Ion of carbon with five hydrogens

In chemistry, methanium is a complex positive ion with formula [CH5]+|auto=1 (metastable transitional form, a carbon atom covalently bonded to five hydrogen atoms) or [CH3(H2)]+ (fluxional form, namely a molecule with one carbon atom covalently bonded to three hydrogen atoms and one dihydrogen molecule), bearing a +1 electric charge. It is a superacid and one of the onium ions, indeed the simplest carbonium ion.

It is highly unstable and highly reactive even upon having a complete octet, thus granting its superacidic properties.

Methanium can be produced in the laboratory as a rarefied gas or as a dilute species in superacids. It was prepared for the first time in 1950 and published in 1952 by Victor Talrose and his assistant Anna Konstantinovna Lyubimova. It occurs as an intermediate species in chemical reactions.

The methanium ion is named after methane (CH4), by analogy with the derivation of ammonium ion (NH4+) from ammonia (NH3).

==Structure==
Fluxional methanium can be visualised as a CH3+ carbenium ion with a molecule of hydrogen interacting with the empty orbital in a 3-center-2-electron bond. The bonding electron pair in the H2 molecule is shared between the two hydrogen and one carbon atoms making up the 3-center-2-electron bond.

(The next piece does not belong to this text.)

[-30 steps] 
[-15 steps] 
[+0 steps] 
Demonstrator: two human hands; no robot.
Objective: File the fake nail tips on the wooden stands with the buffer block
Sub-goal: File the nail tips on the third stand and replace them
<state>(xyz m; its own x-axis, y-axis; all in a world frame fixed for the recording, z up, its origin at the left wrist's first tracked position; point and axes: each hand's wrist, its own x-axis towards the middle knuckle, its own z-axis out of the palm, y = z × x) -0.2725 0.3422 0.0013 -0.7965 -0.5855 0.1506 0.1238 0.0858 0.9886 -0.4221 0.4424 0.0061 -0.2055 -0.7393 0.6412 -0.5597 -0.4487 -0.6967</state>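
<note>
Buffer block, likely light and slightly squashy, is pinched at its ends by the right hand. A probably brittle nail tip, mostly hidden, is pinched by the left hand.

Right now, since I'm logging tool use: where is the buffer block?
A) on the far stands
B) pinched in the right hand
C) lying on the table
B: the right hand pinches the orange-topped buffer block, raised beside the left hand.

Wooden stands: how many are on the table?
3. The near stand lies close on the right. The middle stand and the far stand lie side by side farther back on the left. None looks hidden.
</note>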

The two hydrogen atoms in the H2 molecule can continuously exchange positions with the three hydrogen atoms in the CH3+ ion (a conformation change called pseudorotation, specifically the Berry mechanism). The methanium ion is therefore considered a fluxional molecule. The energy barrier for the exchange is quite low and occurs even at very low temperatures.

Infrared spectroscopy has been used to obtain information about the different conformations of the methanium ion. The IR spectrum of plain methane has two C-H bands from symmetric and asymmetric stretching at around 3000 cm^{−1} and two bands around 1400 cm^{−1} from symmetrical and asymmetric bending vibrations. In the spectrum of CH5+ three asymmetric stretching vibrations are present around 2800–3000 cm^{−1}, a rocking vibration at 1300 cm^{−1}, and a bending vibration at 1100 1300 cm^{−1}.

==Preparation==
Methanium can be prepared from methane by the action of very strong acids, such as fluoroantimonic acid (antimony pentafluoride SbF5 in hydrogen fluoride HF).

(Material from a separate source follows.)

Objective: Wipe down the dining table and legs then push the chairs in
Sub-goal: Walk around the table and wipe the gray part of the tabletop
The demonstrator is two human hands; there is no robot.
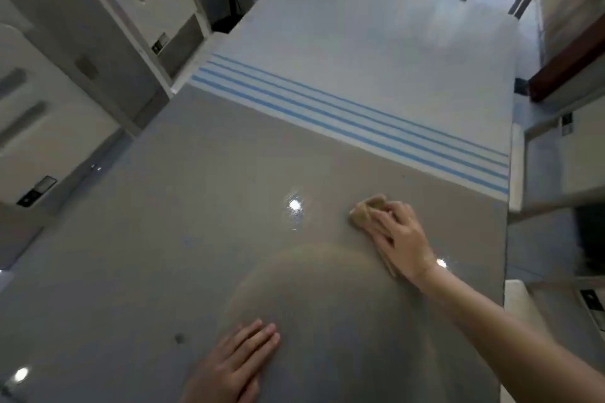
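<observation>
My left hand point(237, 361): nearest to me, at the bottom edge of view, laid flat on the surface with fingers stretched out and together, palm down, holding nothing.
Surface point(163, 239): glossy grey tabletop running away from me; it mirrors ceiling lights as bright spots, one near my left side at the bottom, one in the middle, one just by my right wrist. A small dark speck sits left of my left hand.
My right arm: bare, coming in from the lower right corner and reaching forward across the surface.
My right hand point(401, 235): further out than the left, toward the right side of the surface, palm down, fingers spread over the cloth and pressing it flat against the top.
Cloth point(366, 211): small, tan, bunched; most of it is under my right fingers, with a wad sticking out ahead and to the left of my fingertips. It is touching the surface, just right of the middle light spot.
Striped covering point(376, 75): white sheet with four blue lines along its near edge, lying over the far half of the surface, beyond my right hand and apart from the cloth.
Chairs on the left point(49, 114): pale, with slotted backs, standing close beside the left edge.
Chairs on the right point(556, 147): blurred frames near the right edge; I cannot tell how far they are tucked in.
</observation>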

At about 270 Pa of pressure and ambient temperature, the methane ion CH4+ will react with neutral methane to yield methanium and a methyl radical:
CH4•+ + CH4 → CH5+ + CH3•
The methanium ion can also be made in the gas phase via the reaction of methane and an H+ ion (i.e. a proton).

CH4 + H+(g) → CH5+

==Stability and reactions==
The cations obtained by reaction of methane with SbF5 + HF, including methanium, are stabilized by interactions with the HF molecules.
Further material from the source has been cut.